Data extract:
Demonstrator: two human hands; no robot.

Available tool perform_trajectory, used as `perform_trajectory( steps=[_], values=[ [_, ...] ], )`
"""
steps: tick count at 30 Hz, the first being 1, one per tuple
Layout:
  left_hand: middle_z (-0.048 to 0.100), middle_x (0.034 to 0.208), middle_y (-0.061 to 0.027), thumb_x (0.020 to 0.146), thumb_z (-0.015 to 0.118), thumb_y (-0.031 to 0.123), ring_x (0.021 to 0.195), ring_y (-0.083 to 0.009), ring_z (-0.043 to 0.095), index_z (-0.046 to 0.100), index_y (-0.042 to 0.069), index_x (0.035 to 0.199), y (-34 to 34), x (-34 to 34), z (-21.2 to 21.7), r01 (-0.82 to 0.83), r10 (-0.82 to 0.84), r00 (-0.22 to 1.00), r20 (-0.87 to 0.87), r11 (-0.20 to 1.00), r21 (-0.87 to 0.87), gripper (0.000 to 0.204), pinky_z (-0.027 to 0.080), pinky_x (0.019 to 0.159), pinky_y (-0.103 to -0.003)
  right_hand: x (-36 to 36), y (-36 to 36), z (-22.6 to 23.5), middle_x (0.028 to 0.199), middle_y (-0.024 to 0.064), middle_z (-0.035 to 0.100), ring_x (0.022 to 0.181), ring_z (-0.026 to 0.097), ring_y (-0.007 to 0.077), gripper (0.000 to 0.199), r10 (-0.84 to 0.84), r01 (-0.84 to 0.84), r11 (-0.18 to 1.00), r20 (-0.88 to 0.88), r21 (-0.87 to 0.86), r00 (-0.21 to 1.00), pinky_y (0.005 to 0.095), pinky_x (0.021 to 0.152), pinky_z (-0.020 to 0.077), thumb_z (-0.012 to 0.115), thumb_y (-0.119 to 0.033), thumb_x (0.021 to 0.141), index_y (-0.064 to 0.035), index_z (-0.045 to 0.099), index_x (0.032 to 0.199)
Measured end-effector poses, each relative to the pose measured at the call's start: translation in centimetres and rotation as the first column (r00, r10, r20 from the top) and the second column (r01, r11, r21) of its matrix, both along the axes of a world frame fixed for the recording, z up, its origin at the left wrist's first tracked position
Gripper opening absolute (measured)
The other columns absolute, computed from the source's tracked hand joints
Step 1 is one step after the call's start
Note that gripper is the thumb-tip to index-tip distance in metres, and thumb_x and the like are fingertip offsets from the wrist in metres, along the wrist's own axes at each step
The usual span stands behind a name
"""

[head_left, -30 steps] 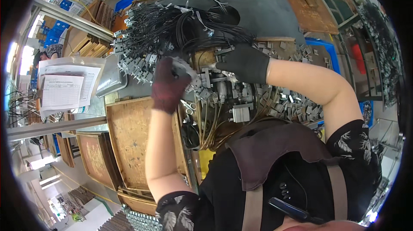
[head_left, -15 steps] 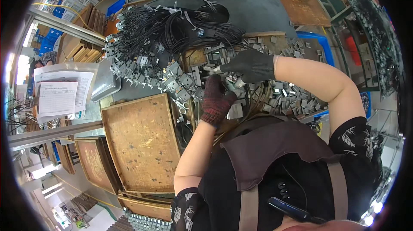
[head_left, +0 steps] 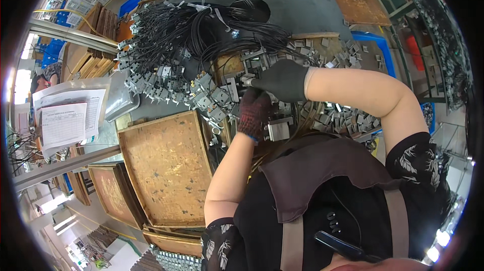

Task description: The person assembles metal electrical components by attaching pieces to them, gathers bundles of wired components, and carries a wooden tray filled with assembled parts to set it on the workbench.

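My left hand [head_left: 253, 113], in a dark red and black knit glove, reaches up to a small metal fixture [head_left: 233, 89] on the bench. Its fingers are drawn together, and what they pinch is hidden. From the right comes my right hand [head_left: 285, 80] in a dark grey glove, its fingertips meeting the left ones at the fixture. Its fingers are bent round something small that I cannot make out. Just left of the hands lie grey metal clamp-like parts [head_left: 209, 97] on the ends of black cables [head_left: 201, 36]. Below the right hand sits a pale metal block [head_left: 278, 131].
Loose small metal pieces [head_left: 348, 119] are heaped right of the hands, near a blue bin [head_left: 385, 56]. A shallow wooden tray [head_left: 166, 170] stands at the left. Paper sheets [head_left: 65, 122] hang at far left. A wooden board [head_left: 355, 1] lies at the back right.
My right hand has shifted slightly left and covers more of the fixture area. My left hand's thumb and fingers have come closer together. The view has shifted a little.
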State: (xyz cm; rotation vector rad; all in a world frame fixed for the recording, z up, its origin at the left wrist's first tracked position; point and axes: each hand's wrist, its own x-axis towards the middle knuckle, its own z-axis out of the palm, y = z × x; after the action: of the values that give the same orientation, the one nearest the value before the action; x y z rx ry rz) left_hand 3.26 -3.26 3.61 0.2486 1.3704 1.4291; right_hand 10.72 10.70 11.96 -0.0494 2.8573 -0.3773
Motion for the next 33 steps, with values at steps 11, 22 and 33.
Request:
perform_trajectory(
  steps=[11, 22, 33],
  values=[
    [0.062, 0.104, -0.0082, 0.08, 0.066, 0.018, 0.091, -0.0223, 0.064, 0.054, 0.003, 0.12, 0.0, 0.4, 0.3, 0.13, -0.13, 0.981, 0.145, 0.991, 0.007, 0.045, 0.056, 0.073, -0.036, 4.5, 0.3, -3.8, 0.091, 0.0108, 0.059, 0.084, 0.061, 0.0322, 0.028, -0.086, 0.065, 0.995, -0.291, -0.082, 0.953, 0.0453, 0.072, 0.0477, 0.067, -0.016, 0.068, -0.0081, 0.061, 0.095],
    [0.053, 0.119, -0.0196, 0.077, 0.07, 0.017, 0.105, -0.034, 0.056, 0.051, -0.001, 0.12, -1.0, 0.2, -0.3, 0.222, -0.354, 0.561, -0.748, 0.935, -0.276, 0.05, 0.048, 0.087, -0.04, 4.0, 0.9, -7.3, 0.083, 0.012, 0.066, 0.081, 0.065, 0.0312, 0.032, -0.136, 0.135, 0.991, -0.115, -0.013, 0.984, 0.0447, 0.071, 0.0516, 0.063, -0.01, 0.065, -0.0097, 0.066, 0.097],
    [0.057, 0.115, -0.0252, 0.077, 0.063, 0.01, 0.11, -0.0395, 0.054, 0.054, 0.002, 0.121, 3.0, -1.3, -4.6, 0.168, -0.322, 0.411, -0.853, 0.946, -0.276, 0.045, 0.045, 0.092, -0.043, 3.7, 1.3, -8.4, 0.079, 0.0113, 0.063, 0.078, 0.064, 0.031, 0.024, -0.369, 0.361, 0.928, -0.363, -0.093, 0.855, 0.0447, 0.069, 0.049, 0.066, -0.014, 0.061, -0.0114, 0.068, 0.085]
  ],
)
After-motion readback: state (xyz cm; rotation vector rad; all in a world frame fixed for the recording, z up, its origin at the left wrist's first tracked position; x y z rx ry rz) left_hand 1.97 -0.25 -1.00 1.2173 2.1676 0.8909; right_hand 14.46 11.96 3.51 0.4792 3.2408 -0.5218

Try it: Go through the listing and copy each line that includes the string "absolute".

Answer box:
Gripper opening absolute (measured)
The other columns absolute, computed from the source's tracked hand joints

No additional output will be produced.